New protocols: “We would be crazy to think this could not happen again,” said Fingerhut, who was in Israel this week to attend the funeral and shiva of Israeli President Isaac Herzog’s mother, Aura Herzog, who died on Monday. “This may not have been in our imagination two years ago, but now is the time for us to put arrangements and protocols in place.”

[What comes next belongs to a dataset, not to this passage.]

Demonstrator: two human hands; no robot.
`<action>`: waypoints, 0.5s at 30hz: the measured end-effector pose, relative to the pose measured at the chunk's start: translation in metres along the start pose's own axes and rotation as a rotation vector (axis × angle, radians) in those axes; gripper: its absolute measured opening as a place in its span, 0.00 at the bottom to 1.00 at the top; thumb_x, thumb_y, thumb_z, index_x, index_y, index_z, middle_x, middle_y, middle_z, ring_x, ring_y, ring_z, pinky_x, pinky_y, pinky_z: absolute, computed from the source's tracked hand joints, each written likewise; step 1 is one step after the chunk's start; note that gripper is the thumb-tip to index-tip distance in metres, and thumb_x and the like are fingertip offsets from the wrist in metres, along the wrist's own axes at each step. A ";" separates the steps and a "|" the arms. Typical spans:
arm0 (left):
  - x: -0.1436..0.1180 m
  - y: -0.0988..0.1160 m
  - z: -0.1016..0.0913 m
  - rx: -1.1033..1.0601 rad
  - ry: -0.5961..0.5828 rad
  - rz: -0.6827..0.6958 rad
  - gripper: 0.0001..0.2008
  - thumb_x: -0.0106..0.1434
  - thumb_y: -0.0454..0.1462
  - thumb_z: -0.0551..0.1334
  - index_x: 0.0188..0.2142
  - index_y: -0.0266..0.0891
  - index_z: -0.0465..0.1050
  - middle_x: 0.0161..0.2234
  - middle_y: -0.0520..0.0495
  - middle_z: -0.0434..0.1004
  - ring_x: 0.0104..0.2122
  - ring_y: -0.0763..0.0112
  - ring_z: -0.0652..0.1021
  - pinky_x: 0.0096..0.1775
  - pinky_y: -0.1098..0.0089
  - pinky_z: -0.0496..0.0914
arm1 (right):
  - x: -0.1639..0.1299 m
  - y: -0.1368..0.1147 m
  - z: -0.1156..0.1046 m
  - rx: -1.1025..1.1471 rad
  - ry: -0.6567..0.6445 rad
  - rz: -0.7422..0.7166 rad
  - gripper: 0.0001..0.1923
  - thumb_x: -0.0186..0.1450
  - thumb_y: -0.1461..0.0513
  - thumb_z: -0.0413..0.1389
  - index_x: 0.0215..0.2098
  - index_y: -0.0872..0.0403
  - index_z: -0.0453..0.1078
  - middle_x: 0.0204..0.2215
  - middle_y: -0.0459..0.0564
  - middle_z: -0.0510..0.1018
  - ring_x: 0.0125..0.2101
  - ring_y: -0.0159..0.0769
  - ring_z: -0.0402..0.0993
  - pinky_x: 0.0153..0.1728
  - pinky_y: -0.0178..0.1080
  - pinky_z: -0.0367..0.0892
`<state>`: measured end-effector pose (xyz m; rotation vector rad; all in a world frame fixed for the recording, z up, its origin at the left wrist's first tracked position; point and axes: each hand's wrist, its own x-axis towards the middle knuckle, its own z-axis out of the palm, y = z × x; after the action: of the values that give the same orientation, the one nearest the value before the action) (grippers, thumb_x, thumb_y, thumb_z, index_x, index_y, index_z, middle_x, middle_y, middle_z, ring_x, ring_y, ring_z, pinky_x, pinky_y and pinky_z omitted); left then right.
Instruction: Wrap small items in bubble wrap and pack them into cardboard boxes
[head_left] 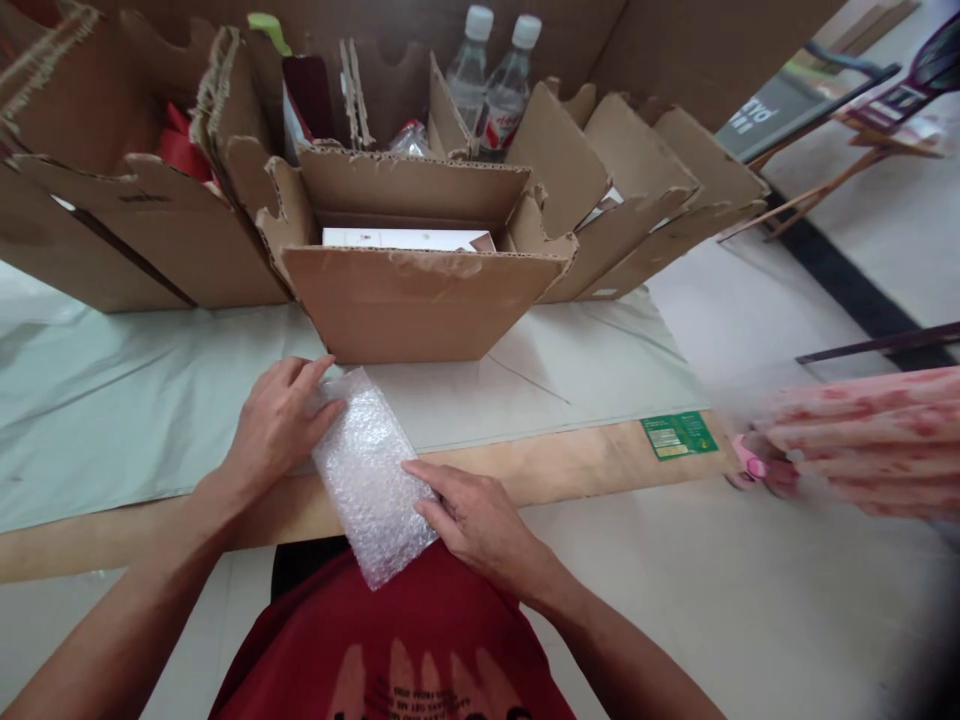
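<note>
So the bubble-wrapped packet [373, 475] is lying on the wooden table edge [577, 465], directly in front of the open cardboard box [412, 300] and just short of touching it. Its long axis runs on a diagonal: the far end points up-left toward the box's left corner, and the near end hangs off the table edge toward the person's red shirt [397, 650]. Both hands are right on it, so neither is really nearer. The left hand [277, 425] sits at the far-left end with its fingers curled over the top corner, loosely gripping the wrap. The right hand [469, 515] presses flat, fingers spread, against the packet's lower right side, more pinning than grasping. Counts: one packet, one open box in front with a white flat carton [401, 239] inside it, and two clear bottles [491, 80] standing behind that box. Well off to the right of the box, a second person's sleeve [870, 430] in a pink pattern comes in, blurred, so I can't tell what that hand is doing. A green label [679, 434] sits on the table edge between the box and that sleeve.
</note>
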<state>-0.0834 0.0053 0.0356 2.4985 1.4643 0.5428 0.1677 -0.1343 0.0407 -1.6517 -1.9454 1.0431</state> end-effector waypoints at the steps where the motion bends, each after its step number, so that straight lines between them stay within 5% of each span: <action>1: -0.013 0.005 -0.003 0.009 0.044 0.008 0.18 0.74 0.40 0.58 0.58 0.37 0.75 0.48 0.40 0.80 0.50 0.50 0.81 0.54 0.49 0.76 | 0.000 0.000 0.001 -0.017 -0.001 -0.002 0.23 0.71 0.64 0.56 0.63 0.47 0.75 0.54 0.51 0.85 0.51 0.45 0.84 0.53 0.47 0.77; 4: -0.064 0.021 -0.010 -0.056 0.069 0.165 0.15 0.69 0.33 0.62 0.54 0.43 0.76 0.48 0.41 0.81 0.52 0.51 0.80 0.55 0.50 0.77 | 0.000 0.000 0.001 0.006 0.032 -0.010 0.19 0.72 0.64 0.56 0.57 0.48 0.80 0.48 0.50 0.88 0.44 0.42 0.85 0.47 0.43 0.77; 8: -0.119 0.038 -0.003 -0.170 -0.057 0.478 0.30 0.64 0.26 0.61 0.65 0.42 0.70 0.65 0.37 0.74 0.70 0.47 0.68 0.67 0.47 0.69 | 0.001 -0.004 -0.001 0.218 0.075 0.025 0.13 0.71 0.63 0.56 0.48 0.51 0.83 0.38 0.48 0.87 0.32 0.35 0.80 0.36 0.37 0.73; 12: -0.130 0.045 0.022 -0.147 0.043 0.460 0.27 0.66 0.25 0.61 0.64 0.37 0.72 0.64 0.34 0.75 0.71 0.50 0.67 0.71 0.47 0.62 | 0.002 -0.007 0.003 0.452 0.042 0.148 0.10 0.70 0.61 0.57 0.43 0.53 0.81 0.22 0.41 0.75 0.21 0.29 0.67 0.24 0.34 0.64; 15: -0.124 0.046 0.035 -0.236 0.146 0.406 0.27 0.67 0.23 0.57 0.63 0.37 0.71 0.59 0.36 0.81 0.67 0.55 0.73 0.69 0.48 0.65 | -0.004 0.000 -0.005 0.468 0.013 0.147 0.11 0.71 0.59 0.58 0.45 0.53 0.80 0.25 0.43 0.76 0.23 0.30 0.69 0.25 0.34 0.68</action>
<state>-0.0874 -0.1244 -0.0074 2.6096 0.8643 0.9236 0.1726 -0.1369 0.0448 -1.5380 -1.4389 1.4101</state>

Jewish identity: “I cannot overestimate that Israel travel is a cornerstone of our Jewish and Zionist education and identity,” he continued. “It is the most effective educational tool we have, and we have to invest in it.” Fingerhut, who leads the umbrella organization of some 146 federations across the U.S., said that despite the pandemic disruptions to Israel travel, including the cancellation of short-term group programs, community missions and independent personal trips, the pandemic had actually brought American supporters of Israel closer together.
Working together: “There is a sense of collaboration between Jewish organizations that did not exist before,” he said, explaining that while in the past the various programs competed and operated separately, “they now understand that we have to work together.” “We are looking at how to help the industry and the sector as a whole to quickly rebound and get back to full strength,” said Fingerhut. “This is not like a light switch; you can’t just turn it off and turn it back on. We can’t just go back to the way it was.”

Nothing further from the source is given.